Both HIPAA regulations and IRB regulations under the Common Rule allow researchers to use PHI in preparation for research, for example, to prepare a research protocol, to determine if an adequate subject population exists, and to determine study feasibility. The IRB may grant a waiver of authorization (164.512[i])-that is, may allow a researcher to access PHI without patient consent-if the researcher satisfies the IRB that: 1) use or disclosure of the PHI is solely to prepare a research protocol or other similar purpose; 2) the PHI will not be removed from the covered entity's premises; and 3) access to the PHI is necessary for the research (45 CFR 164.512[i][ii]; NIH, 2004, p. 5).
Finally, it is permissible for a researcher who is a member of the covered entity's workforce to identify and contact patients for the purposes of seeking their consent for participation in a research study (NIH, 2004, pp. 4, 6). Researchers should note that any preparatory research activities involving human subjects research as defined by HHS Protection of Human Subjects Regulations, which are not otherwise exempt, must be reviewed and approved by the IRB (NIH, 2003, p. 17). Other waivers of the consent requirement may be authorized if either the IRB or the Privacy Board determines that "the use or disclosure of protected health information involves no more than a minimal risk to the privacy of individuals" (164.512[i][i] & [i]).
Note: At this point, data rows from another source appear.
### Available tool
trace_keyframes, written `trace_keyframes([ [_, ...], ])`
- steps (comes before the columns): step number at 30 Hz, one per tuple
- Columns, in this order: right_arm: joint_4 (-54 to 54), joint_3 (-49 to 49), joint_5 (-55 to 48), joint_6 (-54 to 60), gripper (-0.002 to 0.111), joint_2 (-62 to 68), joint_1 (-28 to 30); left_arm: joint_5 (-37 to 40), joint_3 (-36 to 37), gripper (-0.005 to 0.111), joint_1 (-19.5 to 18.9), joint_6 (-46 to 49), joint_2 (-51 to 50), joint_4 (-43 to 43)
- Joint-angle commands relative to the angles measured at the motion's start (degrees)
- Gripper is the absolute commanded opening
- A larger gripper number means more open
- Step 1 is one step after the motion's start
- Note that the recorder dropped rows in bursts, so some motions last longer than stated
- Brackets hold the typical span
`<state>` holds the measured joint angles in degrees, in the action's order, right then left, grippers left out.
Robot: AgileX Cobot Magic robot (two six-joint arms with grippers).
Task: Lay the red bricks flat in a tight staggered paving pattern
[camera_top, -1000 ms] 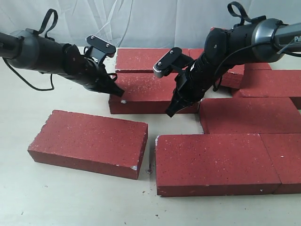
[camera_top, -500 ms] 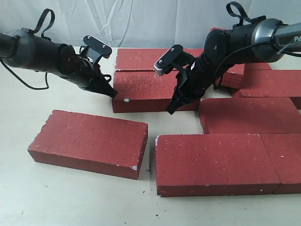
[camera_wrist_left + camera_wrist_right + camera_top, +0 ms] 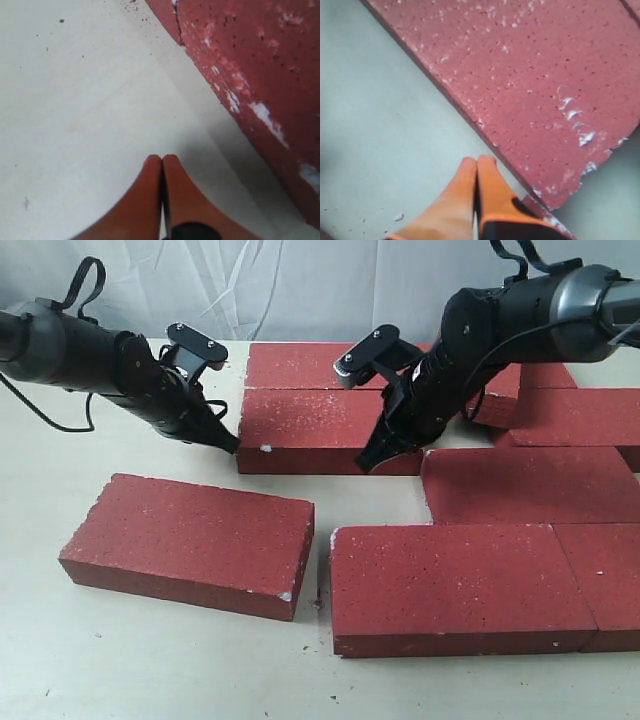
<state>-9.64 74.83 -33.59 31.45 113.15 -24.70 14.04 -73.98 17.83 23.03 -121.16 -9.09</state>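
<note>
A pale cream table fills the scene from near edge to far side, its surface matt and smooth; a few dark crumbs of grit lie near its middle, toward the near edge; the left wrist view shows more dark specks on it, and the right wrist view a tiny white chip. Beyond the far edge hangs a white backdrop sheet, creased with long slanting folds.
</note>
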Motion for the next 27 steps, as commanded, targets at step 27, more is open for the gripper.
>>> trace_keyframes([
  [27,-6.1,0.3,-1.4,2.3,-0.001,-0.6,-0.6,-5.5,-1.4,0.0,6.9,1.6,-3.2,-2.9],
])
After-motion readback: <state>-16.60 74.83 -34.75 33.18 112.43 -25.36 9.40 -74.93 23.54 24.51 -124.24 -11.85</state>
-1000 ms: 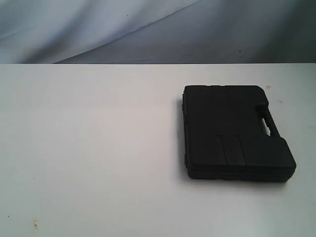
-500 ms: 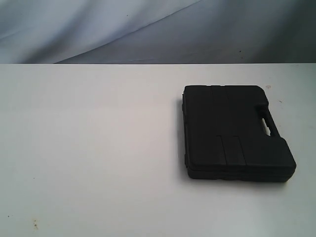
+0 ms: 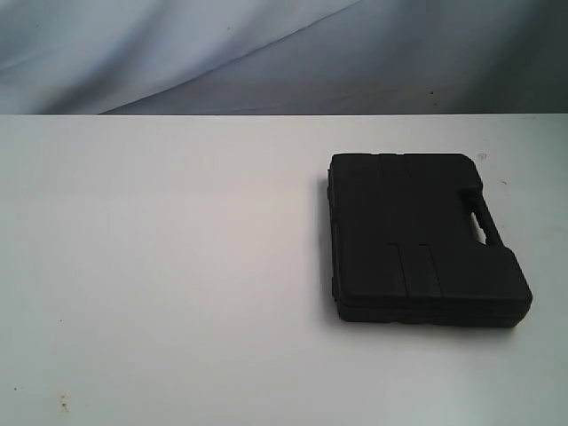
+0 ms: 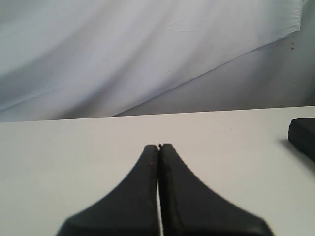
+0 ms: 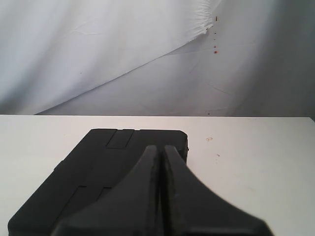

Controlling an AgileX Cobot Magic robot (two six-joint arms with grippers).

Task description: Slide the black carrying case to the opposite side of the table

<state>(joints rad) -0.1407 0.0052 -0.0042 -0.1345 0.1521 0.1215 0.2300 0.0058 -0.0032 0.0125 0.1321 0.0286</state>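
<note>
– While I watch the exterior camera, I see the black rectangular plastic carrying case (image 3: 426, 240) lying flat on the wide white table (image 3: 177, 266), in the right half of that view. Its closed lid faces up, and the handle cut-out (image 3: 484, 224) is on its right edge.

– Is it close to the table's edge?

– Its far side is near the far edge of the table, but apart from it. Behind the table hangs a wrinkled grey-white cloth (image 3: 222, 53).

– And your grippers?

– The left gripper (image 4: 159, 146) has its two black fingers pressed together, and they hold nothing. It points over bare table. In its wrist camera only one corner of the case (image 4: 302, 135) shows, well apart from the fingertips.

– And the right one?

– The right gripper (image 5: 158, 147) is pressed together in the same way, also empty. Its wrist camera looks along the case (image 5: 98, 167), and the fingers stand in front of the lid. I cannot tell if they touch the lid or hover above it.

– Anything more on the table?

– A few small dark specks (image 3: 62, 404) lie near the front left corner in the exterior camera. Small reddish marks (image 5: 211, 140) show near the far corner of the case in the right wrist camera.
</note>
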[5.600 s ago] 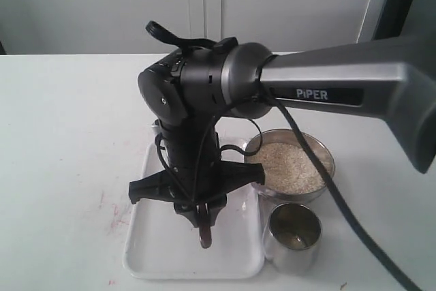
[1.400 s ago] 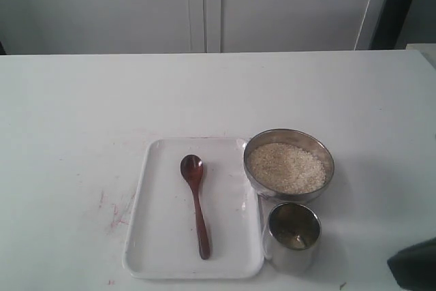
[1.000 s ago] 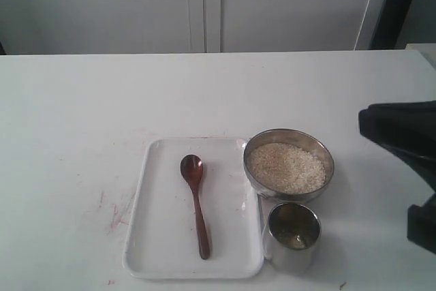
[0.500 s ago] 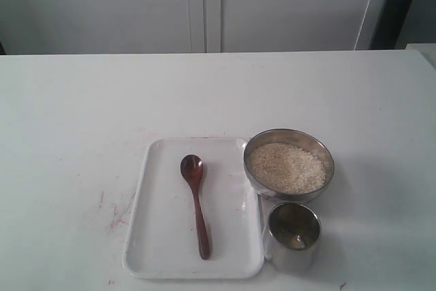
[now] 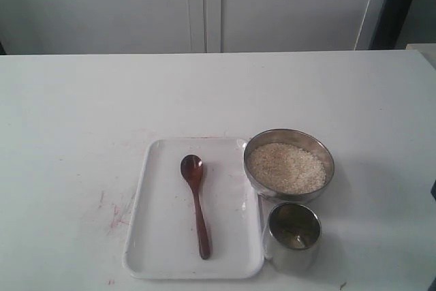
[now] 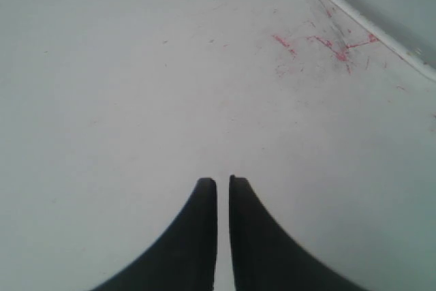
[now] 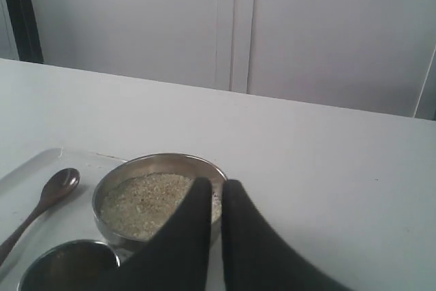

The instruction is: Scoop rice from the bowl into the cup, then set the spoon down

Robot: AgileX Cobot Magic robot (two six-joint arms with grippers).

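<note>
The dark wooden spoon (image 5: 196,204) lies flat on the white tray (image 5: 157,250), head toward the far side; it also shows at the edge of the right wrist view as the spoon (image 7: 42,202). Right of the tray stands the steel bowl (image 5: 320,148) holding the rice (image 5: 285,167). The steel cup (image 5: 291,235) stands in front of the bowl, with a little rice at its bottom. No gripper shows in the exterior view. My right gripper (image 7: 216,183) is shut and empty, off to the side of the bowl (image 7: 163,161) and cup (image 7: 61,267). My left gripper (image 6: 223,182) is shut over bare table.
Red scratch marks (image 5: 117,215) stain the white table left of the tray; they show as red marks (image 6: 327,44) in the left wrist view too. White cabinet doors (image 5: 204,5) close the back. A dark sliver (image 5: 433,192) sits at the exterior view's right edge.
The right arm let go of the spoon on the tray, then drew back to the right and out of the exterior view. Spoon, bowl and cup have stayed in place.
</note>
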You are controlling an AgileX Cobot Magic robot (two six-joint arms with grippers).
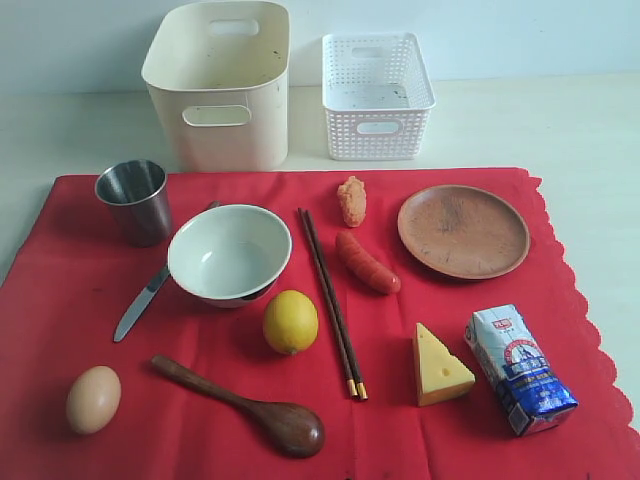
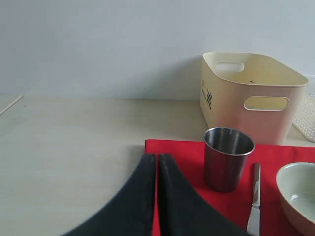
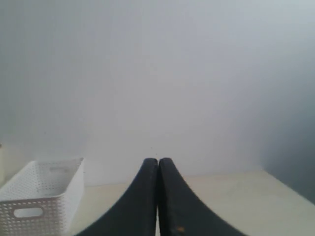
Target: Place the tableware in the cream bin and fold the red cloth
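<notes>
Crowding one red cloth (image 1: pixel 180 440) — six tableware pieces (image 1: pixel 229 252), seemingly six foods (image 1: pixel 290 321).

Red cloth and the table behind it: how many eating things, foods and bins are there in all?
Tableware: 6 (cup, bowl, knife, chopstick pair, spoon, plate)
Food: 6 (egg, lemon, cheese, sausage, fried piece, milk carton)
Bins: 2 (cream bin, white basket)
Total: 14

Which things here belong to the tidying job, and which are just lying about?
For the job: steel cup, white bowl, table knife, chopsticks, wooden spoon, brown plate, cream bin, red cloth.
Lying about: egg, lemon, cheese wedge, red sausage, milk carton, orange food lump, white lattice basket.
</notes>
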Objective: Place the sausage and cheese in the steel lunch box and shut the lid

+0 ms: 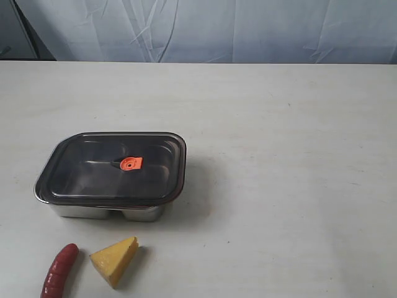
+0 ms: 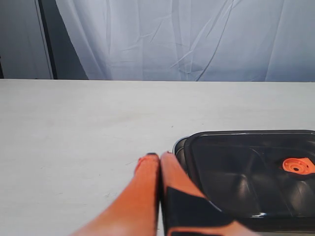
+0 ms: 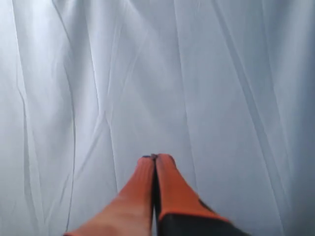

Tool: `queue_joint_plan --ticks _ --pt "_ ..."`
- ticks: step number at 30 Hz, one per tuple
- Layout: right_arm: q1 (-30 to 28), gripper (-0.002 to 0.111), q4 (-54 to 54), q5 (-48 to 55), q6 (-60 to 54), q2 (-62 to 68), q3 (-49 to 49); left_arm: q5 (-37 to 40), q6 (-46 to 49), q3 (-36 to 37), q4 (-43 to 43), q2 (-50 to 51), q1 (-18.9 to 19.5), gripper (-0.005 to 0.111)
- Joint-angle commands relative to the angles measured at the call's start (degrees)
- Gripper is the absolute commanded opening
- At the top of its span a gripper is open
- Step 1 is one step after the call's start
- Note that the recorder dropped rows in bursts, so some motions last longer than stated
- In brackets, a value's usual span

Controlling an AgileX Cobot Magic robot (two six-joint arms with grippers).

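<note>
My left gripper (image 2: 158, 155) had its fingers pressed together, empty, just beside the steel lunch box (image 2: 180, 147). Its lid (image 2: 251, 172) sat on, so I judged it must come off first. The sausage (image 1: 60, 270) and cheese (image 1: 115, 261) lay outside the box, hidden from both wrist cameras. My right gripper (image 3: 155, 157), likewise closed, faced only curtain (image 3: 197, 73).

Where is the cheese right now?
In the exterior view, the cheese lies on the table at lower left, just right of the sausage and nearer the camera than the steel lunch box, touching neither.

Sausage (image 1: 60, 270) end beyond bottom edge
</note>
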Motion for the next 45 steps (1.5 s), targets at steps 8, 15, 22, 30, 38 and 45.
queue_joint_plan --ticks 8,15,22,30,38,45 --pt "0.11 0.000 -4.31 -7.02 57.84 -0.25 0.11 -0.28 0.00 0.22 -0.65 -0.38 -0.33 0.000" --pt "0.11 -0.001 -54.14 -2.65 105.20 2.81 -2.93 -0.28 0.00 0.22 -0.65 -0.38 -0.33 0.000" --pt "0.11 -0.001 -93.53 -15.82 119.36 30.59 -23.62 -0.28 0.00 0.22 -0.65 -0.38 -0.45 0.000" --pt "0.11 -0.001 -104.79 -43.99 119.36 72.27 -49.47 -0.28 0.00 0.22 -0.79 -0.38 -0.45 0.000" --pt "1.31 0.057 -105.47 -50.56 116.35 99.22 -54.91 -0.28 0.00 0.22 -0.79 -0.38 -0.45 0.000" --pt "7.33 0.049 -103.64 -50.63 110.68 112.31 -54.91 -0.28 0.00 0.22 -0.79 -0.38 -0.45 0.000"
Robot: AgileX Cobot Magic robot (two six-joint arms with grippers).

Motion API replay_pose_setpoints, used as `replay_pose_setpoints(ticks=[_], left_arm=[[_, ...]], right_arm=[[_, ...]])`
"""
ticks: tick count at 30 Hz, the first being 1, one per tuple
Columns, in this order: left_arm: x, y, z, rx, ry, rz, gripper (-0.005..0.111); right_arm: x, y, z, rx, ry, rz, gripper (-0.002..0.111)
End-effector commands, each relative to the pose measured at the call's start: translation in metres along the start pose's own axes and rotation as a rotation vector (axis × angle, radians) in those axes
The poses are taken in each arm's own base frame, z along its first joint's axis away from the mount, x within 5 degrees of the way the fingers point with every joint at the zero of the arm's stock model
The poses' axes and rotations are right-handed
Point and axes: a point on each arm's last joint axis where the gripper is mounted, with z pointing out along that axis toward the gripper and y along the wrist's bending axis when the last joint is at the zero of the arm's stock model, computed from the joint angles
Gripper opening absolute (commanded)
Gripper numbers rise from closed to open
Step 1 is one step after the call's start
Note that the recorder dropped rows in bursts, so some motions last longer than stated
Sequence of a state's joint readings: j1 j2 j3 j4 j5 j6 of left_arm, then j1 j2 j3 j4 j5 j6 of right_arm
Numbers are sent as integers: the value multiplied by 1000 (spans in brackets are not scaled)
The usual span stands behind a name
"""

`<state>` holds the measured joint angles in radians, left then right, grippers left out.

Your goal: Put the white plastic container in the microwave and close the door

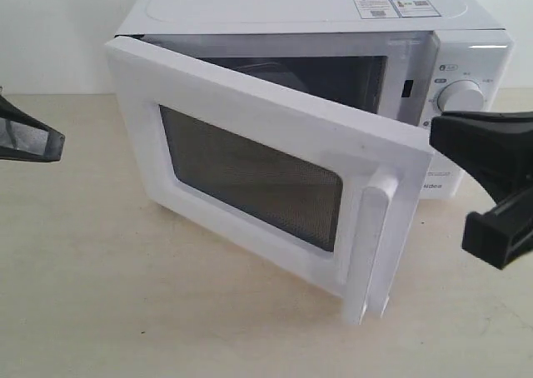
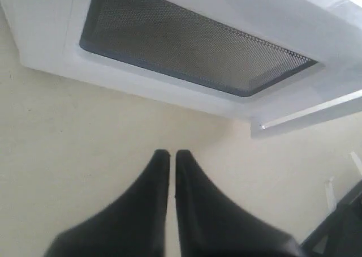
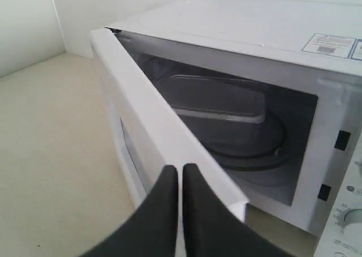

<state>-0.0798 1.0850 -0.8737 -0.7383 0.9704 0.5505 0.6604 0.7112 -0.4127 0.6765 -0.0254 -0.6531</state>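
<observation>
**Container in, door left to shut**

The translucent-white rectangular plastic container sat inside the white countertop microwave, mid-frame in the right wrist view. The white door with its dark mesh window stood ajar, not yet closed. The left gripper and right gripper were both clenched and empty, the right one beside the door's free edge.

Left tool and right tool: matte black, smoothly tapered pointed fingers.

White microwave standing out against a pale beige table.
Its white door is showing a dark, finely dotted mesh window; the white plastic container inside is looking translucent greyish-white.
</observation>
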Motion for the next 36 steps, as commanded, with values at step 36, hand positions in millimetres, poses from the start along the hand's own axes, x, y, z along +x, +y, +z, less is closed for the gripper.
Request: replay_pose_setpoints(ticks=[36], left_arm=[[116,-39,-99,-351,-453,29,4]], right_arm=[[4,-50,162,417,53,-16,0]])
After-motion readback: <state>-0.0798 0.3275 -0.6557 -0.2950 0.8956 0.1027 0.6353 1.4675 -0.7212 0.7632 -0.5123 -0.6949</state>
Research Transition Standards
HIPAA's compliance date was April 14, 2003. A researcher can use information without a post-compliance date authorization from the patient if: 1) an authorization to use or disclose PHI was obtained before the Privacy Rule compliance date; 2) if an informed consent was obtained before the compliance date; or 3) if a waiver of informed consent was obtained from the IRB before the compliance date. In other words, the Privacy Rule's transition standard allows a covered entity/researcher to use or disclose the "old data" for research purposes. As always, the PHI must be de-identified prior to publication. However, if a researcher desires to conduct a new analysis on the "old data" (i.e., an analysis that is outside the scope of the original IRB-approved protocol), two rules apply: 1) If the old IRB-approved protocol is active, the researcher must amend the protocol and obtain IRB approval; 2) If the old IRB-approved protocol has lapsed, the researcher must submit a new protocol and obtain IRB approval (45 CFR 164.532[c]; NIH, 2004, p. 2). When in doubt about the status of your research data or whether your IRB protocol is HIPAA-compliant, consult your Privacy Board or IRB official.
HIPAA's Privacy Rule is intended to protect the privacy of health information; in turn, the Common Rule is intended to safeguard the interests of research participants, including their privacy. These two sets of regulations are linked by a common underlying goal, namely to safeguard PHI.